«Leer un texto, leerlo de verdad, implica descomponerlo, desgajarlo como a una naranja: despojarlo de su cáscara, desnudarlo, romperlo, exprimirlo, sacarle el jugo».
Por Virginia Cosin

© Kyle Thompson
Lo que leo nunca está completo sino que, por el contrario, está lleno de grietas, de fisuras por donde se filtra el sentido, de agujeros que invitan a ser penetrados, explorados. De ahí –diría Roland Barthes– la relación erótica que se establece entre lector y texto. Leer un texto, leerlo de verdad, implica descomponerlo, desgajarlo como a una naranja: despojarlo de su cáscara, desnudarlo, romperlo, exprimirlo, sacarle el jugo. Es un juego de amantes: el texto está abierto y entregado. El que lee desea que el texto sea para él solo, que le hable, porque sólo él es capaz de comprender su singularidad. Pero algo siempre se sustrae. La red que intenta recoger los engranajes de una máquina que se ha desarmado está tejida a partir de saberes múltiples, pero igualmente incompletos. No se trata de una malla cerrada, sino de otra superficie agujereada. De ahí la necesidad del otro que, como uno, lee, pero de forma diferente. Otro que aporta hilos con los que nuestra red no cuenta y con el que entablamos un diálogo donde el valor añadido no es el de la concordancia, sino el de la diferencia.
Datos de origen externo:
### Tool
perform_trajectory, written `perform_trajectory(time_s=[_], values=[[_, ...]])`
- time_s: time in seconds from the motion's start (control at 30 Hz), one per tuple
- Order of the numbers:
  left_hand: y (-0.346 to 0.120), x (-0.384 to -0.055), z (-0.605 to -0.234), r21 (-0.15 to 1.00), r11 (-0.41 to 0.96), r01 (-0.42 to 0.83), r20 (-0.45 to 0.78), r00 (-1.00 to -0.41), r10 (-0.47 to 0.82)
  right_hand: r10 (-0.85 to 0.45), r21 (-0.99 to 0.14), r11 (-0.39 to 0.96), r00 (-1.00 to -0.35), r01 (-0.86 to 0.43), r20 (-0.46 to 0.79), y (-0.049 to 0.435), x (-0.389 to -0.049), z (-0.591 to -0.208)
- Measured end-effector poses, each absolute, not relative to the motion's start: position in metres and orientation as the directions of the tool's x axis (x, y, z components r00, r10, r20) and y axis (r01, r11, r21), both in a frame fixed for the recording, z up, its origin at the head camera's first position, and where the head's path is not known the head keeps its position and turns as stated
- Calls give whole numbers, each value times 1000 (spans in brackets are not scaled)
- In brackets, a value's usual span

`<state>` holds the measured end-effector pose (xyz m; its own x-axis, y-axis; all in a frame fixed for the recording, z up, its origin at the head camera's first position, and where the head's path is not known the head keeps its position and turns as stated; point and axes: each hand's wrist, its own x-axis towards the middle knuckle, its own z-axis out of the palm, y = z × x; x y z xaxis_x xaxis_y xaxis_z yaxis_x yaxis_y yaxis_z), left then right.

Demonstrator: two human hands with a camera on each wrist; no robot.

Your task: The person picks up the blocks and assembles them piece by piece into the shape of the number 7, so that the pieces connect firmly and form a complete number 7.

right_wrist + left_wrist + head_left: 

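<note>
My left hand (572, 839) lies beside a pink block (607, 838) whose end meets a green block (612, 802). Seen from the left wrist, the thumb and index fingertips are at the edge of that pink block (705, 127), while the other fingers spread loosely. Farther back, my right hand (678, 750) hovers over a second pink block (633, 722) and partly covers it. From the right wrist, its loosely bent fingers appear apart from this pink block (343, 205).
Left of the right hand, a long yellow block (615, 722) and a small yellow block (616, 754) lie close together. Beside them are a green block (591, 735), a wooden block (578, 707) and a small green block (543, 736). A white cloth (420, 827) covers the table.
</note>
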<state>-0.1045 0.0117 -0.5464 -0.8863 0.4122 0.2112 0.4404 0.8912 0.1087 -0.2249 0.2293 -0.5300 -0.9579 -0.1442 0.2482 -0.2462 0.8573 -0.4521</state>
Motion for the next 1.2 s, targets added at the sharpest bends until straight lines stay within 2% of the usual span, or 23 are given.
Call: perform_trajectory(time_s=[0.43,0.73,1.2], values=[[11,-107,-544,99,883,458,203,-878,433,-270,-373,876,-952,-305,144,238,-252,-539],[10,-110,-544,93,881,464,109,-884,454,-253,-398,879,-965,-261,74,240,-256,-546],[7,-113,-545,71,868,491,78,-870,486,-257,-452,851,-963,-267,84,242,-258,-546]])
Leer en comunidad (en un grupo de lectura, junto a un grupo de críticos) es una tarea grata que, también, puede desatar inconvenientes, desavenencias y hasta rupturas aunque, en el mejor de los casos, es un terreno fértil para que germinen vínculos nuevos –entre distintos tipos de lectores, entre textos y lectores y, también, entre textos diferentes.